Entrambi avevano da guadagnare: il generale, appunto, il riconoscimento politico che cercava, il presidente egiziano una carta da giocare con l’Italia nella partita per la consegna degli assassini di Giulio Regeni. E ha rivendicato un ruolo anche Ahmed Maiteeq, il vice presidente del consiglio presidenziale libico, un uomo che ha sempre avuto buoni rapporti con Bengasi e il generale Haftar.

In un’intervista di qualche settimana fa, aveva ammesso di essere uno dei terminali della trattativa: “lavoriamo assiduamente per la liberazione dei pescatori, i miei collaboratori ne stanno parlando con gli ufficiali di Bengasi”.

Certo è che gli uomini dell’intelligence, sotto la pressione del Governo Conte, per 108 giorni non hanno mai mollato la presa, seguendo costantemente la situazione dei pescatori, chiusi dentro una palazzina all’interno della zona militare del porto, poco distante dai loro pescherecci.

Le polemiche di Micciché

Alla luce di quanto si è appreso risultano dunque pretestuose e pesanti le parole del presidente dell’Ars, il forzista Gianfranco Micciché che ieri, alla notizia della liberazione, aveva scritto su Fb di provare “un’infinita felicità nei confronti delle famiglie dei #pescatori di Mazara del Vallo liberati dopo oltre 100 giorni di prigionia in Libia” ma anche “una grandissima tristezza nel vedere cosa stanno facendo questi due personaggi, Giuseppe Conte e Luigi Di Maio , che non c’entrano assolutamente niente con la liberazione”.

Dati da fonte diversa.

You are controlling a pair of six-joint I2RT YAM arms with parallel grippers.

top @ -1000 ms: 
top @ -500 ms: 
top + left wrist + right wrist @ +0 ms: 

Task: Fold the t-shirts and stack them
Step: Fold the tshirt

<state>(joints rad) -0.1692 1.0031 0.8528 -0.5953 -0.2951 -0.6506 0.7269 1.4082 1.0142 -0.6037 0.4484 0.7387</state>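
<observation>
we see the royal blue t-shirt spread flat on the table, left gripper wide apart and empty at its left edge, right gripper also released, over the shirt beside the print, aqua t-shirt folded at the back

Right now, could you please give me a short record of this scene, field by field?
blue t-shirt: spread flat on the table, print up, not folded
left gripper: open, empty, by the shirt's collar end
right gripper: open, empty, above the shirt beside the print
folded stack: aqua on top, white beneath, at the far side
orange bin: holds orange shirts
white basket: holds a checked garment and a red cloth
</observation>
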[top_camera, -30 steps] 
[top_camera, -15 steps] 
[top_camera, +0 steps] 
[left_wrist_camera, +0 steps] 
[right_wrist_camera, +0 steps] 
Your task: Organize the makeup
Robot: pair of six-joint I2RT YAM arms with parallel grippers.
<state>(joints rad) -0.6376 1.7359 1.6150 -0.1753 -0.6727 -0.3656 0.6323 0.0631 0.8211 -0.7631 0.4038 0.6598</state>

“Che #DiMaio fosse una barzelletta – aveva aggiunto Micciché – lo sapevamo già, non avevamo dubbi, ma non immaginavo Conte. Dopo la figura di m… mondiale che hanno fatto, per cui ci ha riso dietro tutto il mondo, come fanno a non vergognarsi? Si vanno a fare la passerella dopo oltre tre mesi dal sequestro dei pescatori. Questi qua vivono di demagogia e pensano di prendere in giro il mondo. Spero sinceramente per il bene dell’Italia, che l’accordo prevede che Di Maio resti in #Libia per dimostrare che noi italiani siamo coraggiosi, altrimenti è una cosa così ridicola”.

Il M5s, Micchiché si vergogni

Pronte le risposte di vari esponenti del M5s, a cominciare dal viceministro a Infrastrutture e Trasporti Giancarlo Cancelleri, secondo il quale “le dichiarazioni di Micciché, presidente dell’Ars, sono vergognose e mettono in imbarazzo i siciliani e il Governo che in queste ore è ancora in Libia per concludere l’operazione che ha portato a casa i nostri pescatori. Chiedere scusa mi sembra il minimo perché certe frasi non sono giustificabili nemmeno se ironiche. Vergogna”.

“Il Presidente dell’Assemblea Regionale Miccichè – ha aggunto in una nota la deputata catanese Maria Laura Paxia – dovrebbe non solo chiedere scusa, ma esaltare la delicata azione diplomatica svolta dal Ministro degli Esteri Luigi Di Maio per liberare questi pescatori”.

“La nostra Sicilia – ha aggiunto – non merita di essere rappresentata nelle Istituzioni da persone così”.

Per ultima è giunta la dichiarazione dei deputati pentastellati all’Ars: “Anziché gioire ed esultare per l’attesissima liberazione dei pescatori di Mazara, il presidente dell’Ars Miccichè si è prodotto in un assurdo attacco a Conte e a Di Maio, cui avrebbe dovuto solo dire grazie, come siciliano, e soprattutto, come rappresentante delle istituzioni”.

“Il minimo che dovrebbe fare, oltre che vergognarsi profondamente – si legge nella nota -, è chiedere scusa, non solo ai diretti interessati, ma a tutti gli italiani e ai siciliani in particolare”.

“Il massimo rappresentante di un’importante istituzione come l’Ars – hanno concluso i deputati – farebbe bene, ogni tanto, a dismettere la casacca politica di appartenenza e a operare imparzialmente, come il ruolo gli impone, cosa spessissimo lontana anni luce dagli atteggiamenti tenuti da lui”.